Ya nadie duda que asistamos a un final de ciclo y que la gestión sanitaria pública mediocre e ineficiente haya llegado a su fin. Su politización, el corto plazo, la opacidad, la falta de rendición de cuentas,…..han hecho que aparezca el mercado como tabla de salvación. Así, ya decía José Manuel González Páramo en 2003 que si el peso de la ineficiencia de las decisiones públicas crece significativamente, la frontera de lo que podría hacer el Estado se desplazará al mercado, y habrá que asumir pérdidas en bienestar social y de equidad que se podrían haber evitado.  El devenir del tiempo le ha cargado, desafortunadamente, de razón.
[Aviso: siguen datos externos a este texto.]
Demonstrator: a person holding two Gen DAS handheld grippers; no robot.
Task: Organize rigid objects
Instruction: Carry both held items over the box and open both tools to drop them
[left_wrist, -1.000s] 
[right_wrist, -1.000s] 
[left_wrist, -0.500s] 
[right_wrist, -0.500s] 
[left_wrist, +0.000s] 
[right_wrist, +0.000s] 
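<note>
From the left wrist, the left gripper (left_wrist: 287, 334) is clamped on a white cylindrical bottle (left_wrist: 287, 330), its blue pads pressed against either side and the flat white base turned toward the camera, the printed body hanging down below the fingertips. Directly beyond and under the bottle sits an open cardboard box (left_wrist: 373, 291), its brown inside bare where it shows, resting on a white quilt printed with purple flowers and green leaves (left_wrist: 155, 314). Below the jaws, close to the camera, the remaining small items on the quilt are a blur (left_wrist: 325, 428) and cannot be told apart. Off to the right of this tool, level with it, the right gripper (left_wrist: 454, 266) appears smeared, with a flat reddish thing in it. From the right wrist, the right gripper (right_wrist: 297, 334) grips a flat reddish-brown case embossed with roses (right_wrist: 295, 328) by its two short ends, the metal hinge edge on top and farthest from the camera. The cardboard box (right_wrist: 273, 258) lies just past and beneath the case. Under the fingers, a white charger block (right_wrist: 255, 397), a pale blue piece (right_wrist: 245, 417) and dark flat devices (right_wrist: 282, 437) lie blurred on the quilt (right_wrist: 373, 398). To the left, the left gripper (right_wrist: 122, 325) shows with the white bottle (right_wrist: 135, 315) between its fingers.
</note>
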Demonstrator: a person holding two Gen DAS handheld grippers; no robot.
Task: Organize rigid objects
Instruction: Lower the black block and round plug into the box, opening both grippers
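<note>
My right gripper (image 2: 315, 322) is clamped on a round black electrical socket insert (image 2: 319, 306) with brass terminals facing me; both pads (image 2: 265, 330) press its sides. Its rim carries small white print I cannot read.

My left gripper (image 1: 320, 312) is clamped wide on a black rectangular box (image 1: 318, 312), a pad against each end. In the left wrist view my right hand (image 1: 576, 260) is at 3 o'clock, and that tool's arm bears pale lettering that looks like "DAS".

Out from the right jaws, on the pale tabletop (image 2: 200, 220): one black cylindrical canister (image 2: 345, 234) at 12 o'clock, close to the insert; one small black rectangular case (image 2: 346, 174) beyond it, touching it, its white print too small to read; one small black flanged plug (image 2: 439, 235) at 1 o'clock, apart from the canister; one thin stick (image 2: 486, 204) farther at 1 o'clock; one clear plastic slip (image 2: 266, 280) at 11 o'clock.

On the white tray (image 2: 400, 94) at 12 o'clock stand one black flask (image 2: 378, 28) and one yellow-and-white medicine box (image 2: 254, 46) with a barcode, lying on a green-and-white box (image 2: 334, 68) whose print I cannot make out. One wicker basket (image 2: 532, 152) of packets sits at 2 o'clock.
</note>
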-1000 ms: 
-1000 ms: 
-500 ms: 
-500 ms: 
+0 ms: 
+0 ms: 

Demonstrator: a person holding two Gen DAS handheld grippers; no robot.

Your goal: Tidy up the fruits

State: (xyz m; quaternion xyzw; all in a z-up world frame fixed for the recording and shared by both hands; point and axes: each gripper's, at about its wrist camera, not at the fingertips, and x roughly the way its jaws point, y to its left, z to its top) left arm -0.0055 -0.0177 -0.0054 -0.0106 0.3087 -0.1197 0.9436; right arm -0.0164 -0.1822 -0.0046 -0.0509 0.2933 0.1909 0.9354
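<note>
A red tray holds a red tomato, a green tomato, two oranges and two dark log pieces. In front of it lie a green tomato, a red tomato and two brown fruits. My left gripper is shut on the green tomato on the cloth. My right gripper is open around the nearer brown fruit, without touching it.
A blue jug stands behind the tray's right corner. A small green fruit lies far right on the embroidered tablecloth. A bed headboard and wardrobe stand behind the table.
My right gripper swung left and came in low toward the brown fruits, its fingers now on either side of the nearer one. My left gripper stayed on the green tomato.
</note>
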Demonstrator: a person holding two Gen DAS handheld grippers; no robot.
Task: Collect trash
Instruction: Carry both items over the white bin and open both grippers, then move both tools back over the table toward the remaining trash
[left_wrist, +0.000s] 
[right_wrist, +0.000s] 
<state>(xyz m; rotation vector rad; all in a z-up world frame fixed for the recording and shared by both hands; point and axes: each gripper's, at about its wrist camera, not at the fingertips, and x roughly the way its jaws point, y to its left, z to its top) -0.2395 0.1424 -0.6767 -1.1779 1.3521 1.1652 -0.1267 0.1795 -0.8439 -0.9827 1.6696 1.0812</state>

Estamos pues ante un serio problema: no podemos pagar todo a todos y gratis en el momento de uso, como hemos venido haciendo alegremente. Si hay que racionar, hagámoslo con rigor, reinvirtiendo. Innovación que merezca la pena y prácticas clínicas efectivas, ayudan, aquí no hay que tocar. Hay margen, el uso de los siempre finitos recursos, que ahora son críticamente escasos, puede ser mejorado en su adecuación, atacando las bolsas de ineficiencia sobradamente conocidas.

¿Qué hacemos ante este cul de sac?. En el corto plazo, el imperativo de reducir déficit, lleva a recortes que se tienen que hacer con cuidado pues hay muchas desigualdades, sobre todo, en las listas de espera. Es también preciso activar la economía, emprender, arriesgar y, sobre todo, apostar por el futuro, es decir, por una educación de alta calidad y por la incorporación rápida en los procesos productivos de la cada vez más pujante innovación, sobre todo de la disruptiva, que puede llevar a crecimientos y beneficiar con bajos precios a muchos consumidores.

La participación ciudadana es clave. Cada vez más, aunque todavía con tibieza, señala una importante falta de transparencia en la gestión de los servicios públicos. El Estado está en la obligación de dar explicaciones a los ciudadanos con claridad, de decir qué quiere hacer y con qué criterio. Seguramente se ha llegado a esta situación compleja y de difícil solución, por una notable falta de reformas de calado en lo público que ya eran requeridas desde hace mucho tiempo. El reto para el SNSE, con un coste de oportunidad creciente en los presupuestos públicos, es lograr la suficiencia financiera en un entorno de control férreo del déficit como el aprobado en los países europeos a medio plazo. Un sector que siempre ha expresado tanta querencia a la innovación tecnológica, empiece a ser estimulado por sacudidas organizativas puede ser saludable. Ahora bien, con transparencia y rendición de cuentas, que en nuestra jerga es básicamente evaluar, como cualquier experimento, con luz y taquígrafos. Y contar con sus actores, poniendo como ejemplo a todos los colaboradores de este libro.

La restricción presupuestaria impedirá hacer frente a nuevas necesidades de gasto en ausencia de un crecimiento económico sostenido e incluso en condiciones económicas favorables. Hay que buscar nuevas fuentes de financiación en el ámbito de los ingresos públicos (más impuestos directos e indirectos) y/o en la participación de los usuarios de los servicios (tasas), e introducir mejoras en la eficiencia de las organizaciones sanitarias que permitan producir más salud a menor coste. Esperemos que estas líneas alimenten el debate sereno, la sana crítica y de pistas a quién tiene que escucharlas para que las tenga en cuenta en sus decisiones.